Compte tenu de la propension de Harrison à écrire sur le monde qui l’entoure, à s’en prendre régulièrement aux Beatles et à la situation dans laquelle il s’est retrouvé – étouffé dans sa créativité et rarement utilisé au-delà du rôle de guitariste de session – il y a de fortes chances que les mâchoires qu’il aurait aimé briser soient celles de John Lennon, de Paul McCartney et de Ringo Starr. Mais, à la manière typique de Harrison, il écrit à la place un poème sonore sur l’amour humanitaire.

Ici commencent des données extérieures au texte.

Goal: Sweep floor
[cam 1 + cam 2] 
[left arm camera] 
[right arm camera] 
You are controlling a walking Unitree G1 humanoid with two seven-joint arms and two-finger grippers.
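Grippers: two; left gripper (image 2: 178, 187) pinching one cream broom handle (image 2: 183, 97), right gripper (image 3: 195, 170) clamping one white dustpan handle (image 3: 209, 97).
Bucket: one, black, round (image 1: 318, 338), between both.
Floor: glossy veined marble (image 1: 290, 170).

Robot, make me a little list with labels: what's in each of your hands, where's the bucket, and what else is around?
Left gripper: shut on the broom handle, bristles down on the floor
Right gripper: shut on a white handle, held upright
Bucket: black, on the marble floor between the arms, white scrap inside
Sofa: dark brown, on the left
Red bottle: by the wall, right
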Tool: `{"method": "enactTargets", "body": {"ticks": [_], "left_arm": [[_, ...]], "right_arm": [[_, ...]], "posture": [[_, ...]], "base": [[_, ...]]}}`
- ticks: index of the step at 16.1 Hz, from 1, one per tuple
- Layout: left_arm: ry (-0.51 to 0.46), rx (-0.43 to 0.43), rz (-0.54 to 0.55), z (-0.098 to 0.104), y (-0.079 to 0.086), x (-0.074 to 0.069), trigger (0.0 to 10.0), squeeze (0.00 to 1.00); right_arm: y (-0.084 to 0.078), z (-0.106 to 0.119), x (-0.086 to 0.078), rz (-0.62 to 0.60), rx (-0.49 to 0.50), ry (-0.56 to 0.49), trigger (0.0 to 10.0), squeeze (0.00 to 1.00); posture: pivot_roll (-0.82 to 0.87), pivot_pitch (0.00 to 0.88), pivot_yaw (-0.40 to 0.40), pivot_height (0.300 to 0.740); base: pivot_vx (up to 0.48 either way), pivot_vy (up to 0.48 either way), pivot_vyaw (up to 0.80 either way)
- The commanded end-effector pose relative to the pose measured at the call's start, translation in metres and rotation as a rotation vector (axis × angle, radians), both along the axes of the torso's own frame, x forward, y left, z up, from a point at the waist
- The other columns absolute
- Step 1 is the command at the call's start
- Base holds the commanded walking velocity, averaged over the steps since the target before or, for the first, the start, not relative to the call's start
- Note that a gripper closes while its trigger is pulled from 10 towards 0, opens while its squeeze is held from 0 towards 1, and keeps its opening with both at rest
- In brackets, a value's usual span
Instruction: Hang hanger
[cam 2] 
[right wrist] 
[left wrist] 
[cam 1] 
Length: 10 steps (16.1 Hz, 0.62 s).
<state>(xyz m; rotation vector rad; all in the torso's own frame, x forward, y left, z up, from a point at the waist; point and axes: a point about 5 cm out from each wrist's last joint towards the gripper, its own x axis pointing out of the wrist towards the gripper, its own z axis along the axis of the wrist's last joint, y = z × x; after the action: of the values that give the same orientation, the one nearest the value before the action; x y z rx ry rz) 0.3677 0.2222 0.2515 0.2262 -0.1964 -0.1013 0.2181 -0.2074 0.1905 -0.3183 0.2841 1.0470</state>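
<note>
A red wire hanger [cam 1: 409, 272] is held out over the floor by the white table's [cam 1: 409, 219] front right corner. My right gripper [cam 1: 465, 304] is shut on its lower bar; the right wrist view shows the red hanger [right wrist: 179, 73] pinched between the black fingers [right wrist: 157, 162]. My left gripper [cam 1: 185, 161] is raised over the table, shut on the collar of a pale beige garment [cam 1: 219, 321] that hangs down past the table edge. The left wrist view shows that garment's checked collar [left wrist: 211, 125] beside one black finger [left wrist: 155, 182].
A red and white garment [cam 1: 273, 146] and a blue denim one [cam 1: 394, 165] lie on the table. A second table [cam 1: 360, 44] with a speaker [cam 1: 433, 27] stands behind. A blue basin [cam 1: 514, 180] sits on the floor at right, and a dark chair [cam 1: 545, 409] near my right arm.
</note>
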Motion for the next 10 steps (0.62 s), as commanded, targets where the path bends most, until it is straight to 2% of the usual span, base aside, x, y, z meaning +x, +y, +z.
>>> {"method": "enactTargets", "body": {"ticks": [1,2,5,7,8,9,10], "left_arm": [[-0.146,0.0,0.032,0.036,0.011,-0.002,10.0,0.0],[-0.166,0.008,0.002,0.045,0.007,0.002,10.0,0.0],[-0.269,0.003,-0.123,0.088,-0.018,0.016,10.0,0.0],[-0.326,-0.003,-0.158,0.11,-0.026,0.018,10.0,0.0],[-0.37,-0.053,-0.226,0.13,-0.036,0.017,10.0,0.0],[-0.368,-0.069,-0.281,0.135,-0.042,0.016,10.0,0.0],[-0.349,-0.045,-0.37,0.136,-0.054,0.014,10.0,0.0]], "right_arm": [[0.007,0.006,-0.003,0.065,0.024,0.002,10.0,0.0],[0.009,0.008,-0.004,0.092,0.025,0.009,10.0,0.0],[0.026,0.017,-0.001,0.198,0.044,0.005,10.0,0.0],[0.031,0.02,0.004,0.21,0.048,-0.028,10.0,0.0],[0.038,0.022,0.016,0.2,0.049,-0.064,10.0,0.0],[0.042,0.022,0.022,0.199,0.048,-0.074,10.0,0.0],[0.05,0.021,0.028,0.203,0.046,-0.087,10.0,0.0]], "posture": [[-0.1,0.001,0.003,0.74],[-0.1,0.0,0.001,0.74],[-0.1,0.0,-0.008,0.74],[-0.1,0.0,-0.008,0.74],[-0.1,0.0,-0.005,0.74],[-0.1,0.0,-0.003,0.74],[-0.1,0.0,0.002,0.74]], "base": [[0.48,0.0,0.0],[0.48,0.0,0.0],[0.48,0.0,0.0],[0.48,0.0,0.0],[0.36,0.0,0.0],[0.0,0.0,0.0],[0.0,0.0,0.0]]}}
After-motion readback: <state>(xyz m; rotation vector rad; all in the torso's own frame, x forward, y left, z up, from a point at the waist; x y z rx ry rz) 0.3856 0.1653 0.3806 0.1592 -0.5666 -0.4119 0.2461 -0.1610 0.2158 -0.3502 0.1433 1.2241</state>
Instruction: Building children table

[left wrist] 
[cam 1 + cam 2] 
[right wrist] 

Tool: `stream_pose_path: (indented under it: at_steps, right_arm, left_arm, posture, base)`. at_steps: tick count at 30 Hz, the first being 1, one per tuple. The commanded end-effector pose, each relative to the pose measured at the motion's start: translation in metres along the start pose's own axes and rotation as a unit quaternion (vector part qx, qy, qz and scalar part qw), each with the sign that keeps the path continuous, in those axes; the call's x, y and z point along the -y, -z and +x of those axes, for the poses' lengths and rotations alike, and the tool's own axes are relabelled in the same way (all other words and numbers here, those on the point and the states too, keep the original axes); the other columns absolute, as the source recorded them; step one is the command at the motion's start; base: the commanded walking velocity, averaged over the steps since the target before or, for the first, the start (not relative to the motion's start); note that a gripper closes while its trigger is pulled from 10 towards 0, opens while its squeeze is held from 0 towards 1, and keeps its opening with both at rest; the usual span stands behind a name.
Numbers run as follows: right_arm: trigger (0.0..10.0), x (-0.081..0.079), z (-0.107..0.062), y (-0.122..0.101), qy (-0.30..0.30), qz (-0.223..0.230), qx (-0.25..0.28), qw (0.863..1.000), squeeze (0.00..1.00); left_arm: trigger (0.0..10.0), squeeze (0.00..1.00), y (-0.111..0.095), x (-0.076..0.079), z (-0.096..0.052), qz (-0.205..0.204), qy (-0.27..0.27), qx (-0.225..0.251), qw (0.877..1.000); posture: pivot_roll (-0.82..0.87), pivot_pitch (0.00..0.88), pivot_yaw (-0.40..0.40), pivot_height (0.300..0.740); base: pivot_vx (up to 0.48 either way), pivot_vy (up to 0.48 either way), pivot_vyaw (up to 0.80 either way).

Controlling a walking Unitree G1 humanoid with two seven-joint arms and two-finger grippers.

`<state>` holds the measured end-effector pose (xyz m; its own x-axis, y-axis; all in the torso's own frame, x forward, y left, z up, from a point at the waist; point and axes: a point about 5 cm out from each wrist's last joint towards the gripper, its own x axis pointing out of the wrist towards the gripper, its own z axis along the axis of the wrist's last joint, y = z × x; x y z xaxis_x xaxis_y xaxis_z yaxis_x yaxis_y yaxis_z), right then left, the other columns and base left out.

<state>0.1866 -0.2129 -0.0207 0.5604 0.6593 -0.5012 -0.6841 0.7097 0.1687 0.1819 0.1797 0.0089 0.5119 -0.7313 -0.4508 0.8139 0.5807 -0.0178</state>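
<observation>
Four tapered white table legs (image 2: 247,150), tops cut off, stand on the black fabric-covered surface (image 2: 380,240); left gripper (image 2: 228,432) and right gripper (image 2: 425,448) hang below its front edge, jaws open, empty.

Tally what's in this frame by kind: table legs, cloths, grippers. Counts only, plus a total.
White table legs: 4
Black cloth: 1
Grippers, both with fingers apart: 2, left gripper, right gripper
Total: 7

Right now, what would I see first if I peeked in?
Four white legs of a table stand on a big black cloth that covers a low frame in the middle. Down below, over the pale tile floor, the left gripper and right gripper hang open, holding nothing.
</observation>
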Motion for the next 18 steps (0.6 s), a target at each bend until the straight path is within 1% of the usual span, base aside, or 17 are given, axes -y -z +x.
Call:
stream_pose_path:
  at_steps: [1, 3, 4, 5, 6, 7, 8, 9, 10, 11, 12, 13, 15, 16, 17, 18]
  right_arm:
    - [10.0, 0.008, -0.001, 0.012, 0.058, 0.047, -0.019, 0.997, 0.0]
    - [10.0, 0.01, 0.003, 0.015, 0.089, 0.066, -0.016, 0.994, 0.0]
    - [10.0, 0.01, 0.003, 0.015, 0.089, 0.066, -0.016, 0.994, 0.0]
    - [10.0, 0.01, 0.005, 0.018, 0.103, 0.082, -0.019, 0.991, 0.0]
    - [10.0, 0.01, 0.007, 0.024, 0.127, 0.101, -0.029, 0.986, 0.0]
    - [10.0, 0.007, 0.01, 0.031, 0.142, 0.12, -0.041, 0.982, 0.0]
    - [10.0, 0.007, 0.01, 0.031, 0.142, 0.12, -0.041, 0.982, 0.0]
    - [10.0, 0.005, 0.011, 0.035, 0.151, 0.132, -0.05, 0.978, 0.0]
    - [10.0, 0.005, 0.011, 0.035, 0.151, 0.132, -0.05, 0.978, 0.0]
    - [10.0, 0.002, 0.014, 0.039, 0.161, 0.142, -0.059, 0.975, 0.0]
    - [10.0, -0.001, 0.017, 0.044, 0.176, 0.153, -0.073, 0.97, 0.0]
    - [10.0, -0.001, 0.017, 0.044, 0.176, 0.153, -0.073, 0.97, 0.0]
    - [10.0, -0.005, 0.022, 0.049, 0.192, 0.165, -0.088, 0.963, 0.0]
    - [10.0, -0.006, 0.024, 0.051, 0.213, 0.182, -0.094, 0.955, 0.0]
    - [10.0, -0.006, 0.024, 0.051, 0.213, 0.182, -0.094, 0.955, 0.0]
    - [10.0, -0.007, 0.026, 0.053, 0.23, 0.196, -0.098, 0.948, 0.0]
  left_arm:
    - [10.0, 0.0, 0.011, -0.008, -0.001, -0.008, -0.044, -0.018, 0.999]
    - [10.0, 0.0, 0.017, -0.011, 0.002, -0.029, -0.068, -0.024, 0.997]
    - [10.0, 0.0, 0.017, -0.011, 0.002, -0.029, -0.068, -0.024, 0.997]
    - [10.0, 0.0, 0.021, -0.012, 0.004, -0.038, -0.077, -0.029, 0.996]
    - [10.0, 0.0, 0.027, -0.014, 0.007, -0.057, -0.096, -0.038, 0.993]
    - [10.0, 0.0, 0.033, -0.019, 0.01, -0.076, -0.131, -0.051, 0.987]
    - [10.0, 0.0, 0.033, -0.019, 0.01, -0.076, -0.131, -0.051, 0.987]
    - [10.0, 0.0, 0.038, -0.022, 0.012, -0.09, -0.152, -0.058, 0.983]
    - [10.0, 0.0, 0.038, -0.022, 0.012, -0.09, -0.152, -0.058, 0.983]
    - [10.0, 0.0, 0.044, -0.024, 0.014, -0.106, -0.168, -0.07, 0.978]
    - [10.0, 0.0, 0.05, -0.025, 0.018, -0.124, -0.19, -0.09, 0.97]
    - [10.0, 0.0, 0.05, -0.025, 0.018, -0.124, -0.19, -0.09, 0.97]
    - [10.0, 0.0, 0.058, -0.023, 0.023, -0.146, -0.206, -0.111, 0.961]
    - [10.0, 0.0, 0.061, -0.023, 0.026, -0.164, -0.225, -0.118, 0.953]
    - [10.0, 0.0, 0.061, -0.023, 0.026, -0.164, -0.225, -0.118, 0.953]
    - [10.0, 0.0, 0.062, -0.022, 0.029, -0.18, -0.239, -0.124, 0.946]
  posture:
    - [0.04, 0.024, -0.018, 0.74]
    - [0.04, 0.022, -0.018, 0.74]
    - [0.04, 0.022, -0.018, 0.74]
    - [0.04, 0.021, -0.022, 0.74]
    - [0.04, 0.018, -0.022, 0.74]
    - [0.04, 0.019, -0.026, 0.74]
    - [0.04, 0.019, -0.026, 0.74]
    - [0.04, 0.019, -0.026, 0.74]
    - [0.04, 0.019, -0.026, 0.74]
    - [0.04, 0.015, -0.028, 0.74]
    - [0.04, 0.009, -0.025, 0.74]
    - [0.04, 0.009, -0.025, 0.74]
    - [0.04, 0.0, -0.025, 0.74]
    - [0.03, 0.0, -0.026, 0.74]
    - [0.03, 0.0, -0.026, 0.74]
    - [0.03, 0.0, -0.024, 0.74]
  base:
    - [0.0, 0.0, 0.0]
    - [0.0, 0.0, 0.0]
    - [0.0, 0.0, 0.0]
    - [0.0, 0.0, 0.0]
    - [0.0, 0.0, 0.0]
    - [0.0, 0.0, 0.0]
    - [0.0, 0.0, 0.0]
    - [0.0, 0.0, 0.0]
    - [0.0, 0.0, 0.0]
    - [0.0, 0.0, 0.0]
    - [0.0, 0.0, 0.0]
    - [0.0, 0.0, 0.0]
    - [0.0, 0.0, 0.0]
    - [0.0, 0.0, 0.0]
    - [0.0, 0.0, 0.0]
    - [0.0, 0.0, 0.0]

Ce morceau est aujourd’hui considéré comme l’un des meilleurs de Harrison. Il met en valeur sa structure lyrique, sa vision unique de la musique et son oreille talentueuse, qui transpose le gospel oriental dans le format pop. La chanson a survécu à Harrison et a été largement reprise depuis sa sortie en 1970, notamment par Nina Simone et Eric Clapton, qui l’ont magnifiquement interprétée.

La seule tristesse qui entoure cette chanson, qui mêle sans effort les thèmes de l’amour, du rock et de l’hymne dans ses accords, est qu’elle n’ait pas été portée à la connaissance du monde plus tôt. Il semble tout à fait approprié que le morceau rejeté par les Beatles puisse non seulement capturer le génie de George Harrison en tant qu’auteur-compositeur, mais qu’il soit aussi centré sur l’acceptation de ce même rejet.